■ What needs to be done ■
The lines to copy from the data below are those that hold the string "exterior".

[Opening Data for the task section]

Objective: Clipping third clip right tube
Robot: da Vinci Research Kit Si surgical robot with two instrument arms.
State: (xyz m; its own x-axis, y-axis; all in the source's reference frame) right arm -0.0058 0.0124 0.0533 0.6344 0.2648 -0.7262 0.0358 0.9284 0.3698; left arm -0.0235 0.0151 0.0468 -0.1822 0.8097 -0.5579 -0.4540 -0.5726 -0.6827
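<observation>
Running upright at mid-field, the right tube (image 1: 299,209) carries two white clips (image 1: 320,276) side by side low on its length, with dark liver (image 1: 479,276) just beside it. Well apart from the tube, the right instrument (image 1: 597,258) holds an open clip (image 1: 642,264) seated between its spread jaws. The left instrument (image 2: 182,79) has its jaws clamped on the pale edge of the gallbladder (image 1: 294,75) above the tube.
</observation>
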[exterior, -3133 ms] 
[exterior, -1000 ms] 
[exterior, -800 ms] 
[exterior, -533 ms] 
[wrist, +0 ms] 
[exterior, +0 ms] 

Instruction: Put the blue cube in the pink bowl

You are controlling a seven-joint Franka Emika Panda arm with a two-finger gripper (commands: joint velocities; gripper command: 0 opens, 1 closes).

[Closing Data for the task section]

■ Exercise response ■
[exterior, -3133 ms] 
[exterior, -1000 ms] 
[exterior, -800 ms] 
[exterior, -533 ms] 
[exterior, +0 ms] 

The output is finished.